_Goal of the exercise_:
Write the listing out once more, identical to the original but without pictures.

_Provided material_:

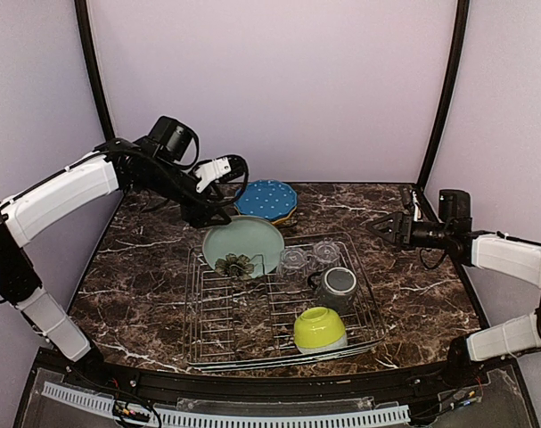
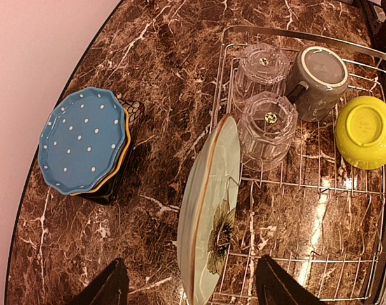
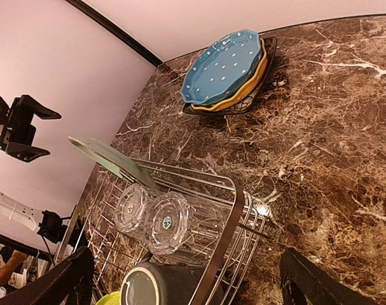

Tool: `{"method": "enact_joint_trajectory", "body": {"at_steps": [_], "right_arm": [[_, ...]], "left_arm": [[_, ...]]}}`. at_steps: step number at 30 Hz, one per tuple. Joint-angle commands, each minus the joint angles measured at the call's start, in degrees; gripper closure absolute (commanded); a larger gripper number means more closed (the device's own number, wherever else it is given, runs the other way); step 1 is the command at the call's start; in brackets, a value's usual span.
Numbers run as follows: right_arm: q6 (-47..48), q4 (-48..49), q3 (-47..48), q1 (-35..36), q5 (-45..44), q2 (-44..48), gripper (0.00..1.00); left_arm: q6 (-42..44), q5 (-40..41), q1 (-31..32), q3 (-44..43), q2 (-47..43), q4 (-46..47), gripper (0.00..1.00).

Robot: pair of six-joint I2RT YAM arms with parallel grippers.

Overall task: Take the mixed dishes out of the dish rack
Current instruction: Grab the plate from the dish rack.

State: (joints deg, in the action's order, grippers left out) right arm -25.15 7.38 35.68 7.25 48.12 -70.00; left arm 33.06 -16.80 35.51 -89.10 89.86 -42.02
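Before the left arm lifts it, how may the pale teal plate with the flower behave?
The pale teal glazed plate looks rigid, probably slippery, as its surface shines. Leaning on edge in the silver wire rack, it may tip.

Soft, even overhead light keeps all three views bright, with only faint, short shadows. The polished desk throws white glare up between the wires of the dish rack. The left pincer and right pincer show as dark, blurred shapes at the lower edges
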Motion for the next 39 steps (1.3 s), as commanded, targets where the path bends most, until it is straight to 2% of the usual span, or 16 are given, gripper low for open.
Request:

_Worked solution_:
Tool: `{"method": "enact_joint_trajectory", "body": {"at_steps": [_], "right_arm": [[_, ...]], "left_arm": [[_, ...]]}}`. at_steps: step number at 30 Hz, one per tuple. Joint-angle commands, each minus the joint angles measured at the call's start, in degrees; gripper closure absolute (commanded); a larger gripper number means more closed (the device's own number, wherever else it is given, runs the other way); step 1 is the command at the call's start; in brackets, a value's usual span.
Numbers run as follows: right_arm: q6 (-47..48), q4 (-48..49), q3 (-47..48), q1 (-35..36), q5 (-45..44), q2 (-44..48), gripper (0.00..1.00); left_arm: q6 (-42..44), q5 (-40..41), q1 (-31..32), q3 (-44..43), q2 (-47..43), q4 (-46..47), gripper (0.00..1.00).

Robot: pair of six-joint I2RT YAM arms with parallel grippers.

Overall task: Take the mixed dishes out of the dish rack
Current instruction: Grab the plate from the dish rack.

State: (joints deg, in the action's order, grippers left out) right arm -25.15 7.38 35.68 7.25 48.12 -70.00; left arm 33.06 -16.80 35.51 -89.10 89.86 -42.02
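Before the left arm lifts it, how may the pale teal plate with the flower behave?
The pale teal glazed plate looks rigid, probably slippery, as its surface shines. Leaning on edge in the silver wire rack, it may tip.

Soft, even overhead light keeps all three views bright, with only faint, short shadows. The polished desk throws white glare up between the wires of the dish rack. The left pincer and right pincer show as dark, blurred shapes at the lower edges
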Motion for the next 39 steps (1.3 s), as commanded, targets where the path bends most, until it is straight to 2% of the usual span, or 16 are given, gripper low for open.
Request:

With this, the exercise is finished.